The Europeans have been grumbling about Russia’s actions in the Ukraine, ignoring the role of Western interference in provoking the mess there in the first place. Moscow would like to reach an agreement with the Americans and Europeans that would leave it in control of that region. Trump has let it be known that he is willing to allow Russia to keep Crimea. That is something that probably cannot be reversed, and the Americans know it.

Europe is in a very weak position. Its leaders are talking about the creation of a European army. But this is out of the question. The national interests of each state will come first, and it would be impossible to establish a joint command. The launch of Brexit negotiations and elections in Germany and France will weaken Europe still further. There is therefore no question of a united Western front that can pressure Moscow to do anything.

Consequently, it is very likely that a Trump administration will end sanctions against Russia, or at least permit some easing of the pressure in order to facilitate a deal with the Kremlin. Trump will twist arms to place limits on NATO expansion in the former Soviet sphere. And the Ukrainians will soon discover the truth of the statement, “nations have no friends, only interests.” Washington’s European allies will not like it, but they will have to swallow hard and accept it.

Britain’s “special relationship”

The British Conservative Prime Minister Theresa May expressed her fervent hope that Britain’s “special relationship” with the USA would continue and be consummated by a trade deal at the earliest convenient moment. Since Britain may soon be outside the European single market, the prospect of a fat and juicy trade deal with the USA is naturally very close to her heart. But in matters of trade, it is the head, rather than the heart, that is the more useful organ.

These illusions were swiftly and brutally dashed. The reality of the so-called special relationship between Britain and the USA was immediately exposed by the fact that the president-elect only remembered to telephone the British Prime Minister after he had already rung the leaders of nine other countries—including Ireland and Australia. That was a calculated affront to the British establishment. But worse was to come.

When Britain’s foreign minister, Boris Johnson, was in New York during the election campaign, he made some very choice remarks at the expense of the Republican challenger (who he clearly believed could not win the election). Nowadays Boris is loudly proclaiming his boundless admiration, respect, and affection for the 45th President of the USA. He now sees huge opportunities for British business under the new Trump administration and hopes that everybody will forget the past (more particularly, that the new president will forget Johnson’s offensive remarks).

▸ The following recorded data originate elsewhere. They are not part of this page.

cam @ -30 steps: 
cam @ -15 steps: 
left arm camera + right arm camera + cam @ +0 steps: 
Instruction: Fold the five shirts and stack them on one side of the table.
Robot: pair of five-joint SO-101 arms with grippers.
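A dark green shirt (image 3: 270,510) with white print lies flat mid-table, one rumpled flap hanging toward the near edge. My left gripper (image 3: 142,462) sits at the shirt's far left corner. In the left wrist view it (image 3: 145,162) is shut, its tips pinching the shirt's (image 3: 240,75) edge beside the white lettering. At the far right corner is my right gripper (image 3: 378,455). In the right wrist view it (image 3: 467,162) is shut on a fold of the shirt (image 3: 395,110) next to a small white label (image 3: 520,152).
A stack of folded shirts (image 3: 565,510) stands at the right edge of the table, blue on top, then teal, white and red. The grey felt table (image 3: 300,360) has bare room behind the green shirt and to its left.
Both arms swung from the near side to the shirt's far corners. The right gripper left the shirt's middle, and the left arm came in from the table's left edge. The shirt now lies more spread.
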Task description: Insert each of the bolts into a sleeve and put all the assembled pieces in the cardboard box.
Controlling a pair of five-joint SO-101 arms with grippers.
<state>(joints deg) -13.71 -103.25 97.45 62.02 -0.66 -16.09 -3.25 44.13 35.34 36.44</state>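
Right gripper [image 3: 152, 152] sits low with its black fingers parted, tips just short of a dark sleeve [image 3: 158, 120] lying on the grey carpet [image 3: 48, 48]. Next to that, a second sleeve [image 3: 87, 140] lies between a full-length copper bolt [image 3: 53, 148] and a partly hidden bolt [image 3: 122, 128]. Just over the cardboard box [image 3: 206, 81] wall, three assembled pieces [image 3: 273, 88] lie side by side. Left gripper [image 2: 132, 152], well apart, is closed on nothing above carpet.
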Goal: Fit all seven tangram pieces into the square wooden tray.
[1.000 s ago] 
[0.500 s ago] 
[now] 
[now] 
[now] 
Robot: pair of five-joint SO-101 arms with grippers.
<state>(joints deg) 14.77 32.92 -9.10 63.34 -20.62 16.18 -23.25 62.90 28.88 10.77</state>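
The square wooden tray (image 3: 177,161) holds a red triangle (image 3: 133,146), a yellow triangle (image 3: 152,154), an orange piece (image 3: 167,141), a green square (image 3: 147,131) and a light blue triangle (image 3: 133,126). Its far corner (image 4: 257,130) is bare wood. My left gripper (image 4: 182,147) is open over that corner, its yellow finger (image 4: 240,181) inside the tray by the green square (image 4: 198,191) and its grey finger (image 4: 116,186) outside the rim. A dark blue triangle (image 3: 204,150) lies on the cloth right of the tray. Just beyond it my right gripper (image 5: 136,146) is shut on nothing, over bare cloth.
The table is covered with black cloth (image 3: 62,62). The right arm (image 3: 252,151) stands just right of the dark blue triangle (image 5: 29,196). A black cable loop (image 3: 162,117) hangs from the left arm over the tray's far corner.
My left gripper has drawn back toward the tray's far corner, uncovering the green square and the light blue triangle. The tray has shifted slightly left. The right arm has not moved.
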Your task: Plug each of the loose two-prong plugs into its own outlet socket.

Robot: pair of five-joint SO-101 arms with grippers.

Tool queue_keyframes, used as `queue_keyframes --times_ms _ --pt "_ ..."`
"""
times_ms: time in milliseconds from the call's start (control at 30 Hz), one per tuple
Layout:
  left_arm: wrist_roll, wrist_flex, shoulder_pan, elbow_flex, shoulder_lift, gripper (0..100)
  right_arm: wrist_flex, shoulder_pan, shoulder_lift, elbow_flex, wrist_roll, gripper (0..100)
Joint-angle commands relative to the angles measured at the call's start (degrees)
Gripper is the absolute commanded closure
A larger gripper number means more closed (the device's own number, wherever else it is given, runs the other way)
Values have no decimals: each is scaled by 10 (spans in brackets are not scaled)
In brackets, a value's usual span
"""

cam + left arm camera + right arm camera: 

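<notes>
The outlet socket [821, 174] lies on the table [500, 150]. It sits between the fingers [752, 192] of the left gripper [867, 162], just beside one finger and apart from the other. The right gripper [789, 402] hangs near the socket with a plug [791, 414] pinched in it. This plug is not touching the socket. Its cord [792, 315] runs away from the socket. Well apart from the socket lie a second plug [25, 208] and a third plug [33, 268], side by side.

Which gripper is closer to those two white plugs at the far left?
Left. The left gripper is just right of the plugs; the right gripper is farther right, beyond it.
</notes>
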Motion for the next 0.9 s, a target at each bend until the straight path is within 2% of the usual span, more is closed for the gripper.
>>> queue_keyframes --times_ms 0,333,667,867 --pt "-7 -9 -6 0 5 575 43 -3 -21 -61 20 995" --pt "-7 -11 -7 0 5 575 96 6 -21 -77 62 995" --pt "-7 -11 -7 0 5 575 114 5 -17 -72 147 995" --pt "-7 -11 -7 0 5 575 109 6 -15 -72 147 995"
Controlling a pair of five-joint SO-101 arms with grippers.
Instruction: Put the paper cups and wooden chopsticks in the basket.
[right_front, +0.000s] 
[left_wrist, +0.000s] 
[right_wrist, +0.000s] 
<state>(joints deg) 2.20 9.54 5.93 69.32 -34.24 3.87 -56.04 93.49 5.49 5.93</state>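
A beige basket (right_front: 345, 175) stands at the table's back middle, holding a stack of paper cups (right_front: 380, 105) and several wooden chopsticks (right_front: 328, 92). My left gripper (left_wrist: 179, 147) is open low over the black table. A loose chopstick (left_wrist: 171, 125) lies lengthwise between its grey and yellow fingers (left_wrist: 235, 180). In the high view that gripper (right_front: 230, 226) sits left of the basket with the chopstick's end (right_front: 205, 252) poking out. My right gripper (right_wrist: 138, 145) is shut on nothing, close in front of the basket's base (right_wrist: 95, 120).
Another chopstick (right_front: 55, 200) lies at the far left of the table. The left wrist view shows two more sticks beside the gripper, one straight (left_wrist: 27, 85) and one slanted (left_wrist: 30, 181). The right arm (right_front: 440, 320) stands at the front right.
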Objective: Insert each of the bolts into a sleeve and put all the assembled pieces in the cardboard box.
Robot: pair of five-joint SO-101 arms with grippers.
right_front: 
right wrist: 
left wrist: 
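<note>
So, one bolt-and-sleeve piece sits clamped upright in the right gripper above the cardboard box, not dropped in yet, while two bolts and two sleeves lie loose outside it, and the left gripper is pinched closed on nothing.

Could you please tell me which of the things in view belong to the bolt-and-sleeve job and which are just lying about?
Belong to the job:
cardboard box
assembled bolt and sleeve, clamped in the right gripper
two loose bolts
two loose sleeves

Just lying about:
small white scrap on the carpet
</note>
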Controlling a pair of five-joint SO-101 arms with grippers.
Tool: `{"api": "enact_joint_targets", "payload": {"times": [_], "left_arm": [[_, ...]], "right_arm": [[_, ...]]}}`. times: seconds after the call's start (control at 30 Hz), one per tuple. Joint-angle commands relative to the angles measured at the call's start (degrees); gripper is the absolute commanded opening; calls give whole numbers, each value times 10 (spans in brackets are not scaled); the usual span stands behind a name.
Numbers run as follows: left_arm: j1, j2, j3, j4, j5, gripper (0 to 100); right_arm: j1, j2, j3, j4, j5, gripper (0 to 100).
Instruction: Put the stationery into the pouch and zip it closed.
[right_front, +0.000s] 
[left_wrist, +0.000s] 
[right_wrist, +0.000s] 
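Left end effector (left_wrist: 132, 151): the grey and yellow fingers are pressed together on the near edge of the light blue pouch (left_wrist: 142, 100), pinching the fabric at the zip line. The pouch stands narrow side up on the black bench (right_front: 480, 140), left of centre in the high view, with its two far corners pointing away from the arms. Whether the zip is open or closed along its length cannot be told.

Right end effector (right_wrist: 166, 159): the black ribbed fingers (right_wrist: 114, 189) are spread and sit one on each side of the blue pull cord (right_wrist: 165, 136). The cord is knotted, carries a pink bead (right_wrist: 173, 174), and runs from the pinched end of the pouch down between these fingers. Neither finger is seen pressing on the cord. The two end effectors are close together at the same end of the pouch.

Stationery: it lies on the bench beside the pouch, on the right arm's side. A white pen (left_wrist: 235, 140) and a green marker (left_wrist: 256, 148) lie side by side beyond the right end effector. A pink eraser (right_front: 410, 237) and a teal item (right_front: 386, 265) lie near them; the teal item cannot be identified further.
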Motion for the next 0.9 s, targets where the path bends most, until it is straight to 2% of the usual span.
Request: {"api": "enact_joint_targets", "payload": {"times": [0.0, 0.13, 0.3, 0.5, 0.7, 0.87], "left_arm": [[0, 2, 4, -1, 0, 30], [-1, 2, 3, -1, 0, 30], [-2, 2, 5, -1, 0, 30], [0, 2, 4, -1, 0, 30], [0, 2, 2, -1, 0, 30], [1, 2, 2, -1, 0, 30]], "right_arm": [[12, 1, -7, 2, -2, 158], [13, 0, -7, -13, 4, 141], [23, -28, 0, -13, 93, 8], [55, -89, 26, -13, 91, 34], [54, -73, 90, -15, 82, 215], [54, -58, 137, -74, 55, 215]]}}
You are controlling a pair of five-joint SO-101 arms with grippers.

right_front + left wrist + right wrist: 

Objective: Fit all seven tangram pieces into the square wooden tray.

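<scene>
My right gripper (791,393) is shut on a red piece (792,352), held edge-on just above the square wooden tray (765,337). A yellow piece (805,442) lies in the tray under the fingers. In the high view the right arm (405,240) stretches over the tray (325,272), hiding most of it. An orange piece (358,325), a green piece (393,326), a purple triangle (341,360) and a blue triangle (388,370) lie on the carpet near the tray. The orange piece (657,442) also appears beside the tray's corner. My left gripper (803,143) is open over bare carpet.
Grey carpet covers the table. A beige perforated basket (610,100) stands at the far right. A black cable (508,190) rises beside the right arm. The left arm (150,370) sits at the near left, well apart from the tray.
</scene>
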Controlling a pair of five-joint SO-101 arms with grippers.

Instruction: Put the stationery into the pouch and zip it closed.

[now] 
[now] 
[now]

But Donald J. Trump is not the kind of man who forgets things like that, and the illusions of May and Johnson that Britain could get a good trade deal with Trump’s America have been deflated like a tire running over a six-inch nail. They overlooked one small detail: Trump’s policy is “America first.” Trump aims to “make America great”—and he aims to do this at the expense of the rest of the world. That is the real cornerstone of his policy. And Britain can expect no favors, “special relationship” or not.

To rub salt into the wound inflicted by that belated phone call, of all the politicians in the world, the president-elect chose to meet Nigel Farage, the leader of Britain’s right-wing UKIP party—a man who is not even a member of the British parliament, let alone a representative of its government. Grinning from ear to ear, Farage was photographed together with his hero in a gold elevator, resembling a third-class pimp who has unexpectedly received an invitation to the Vatican for a private audience with the Pope.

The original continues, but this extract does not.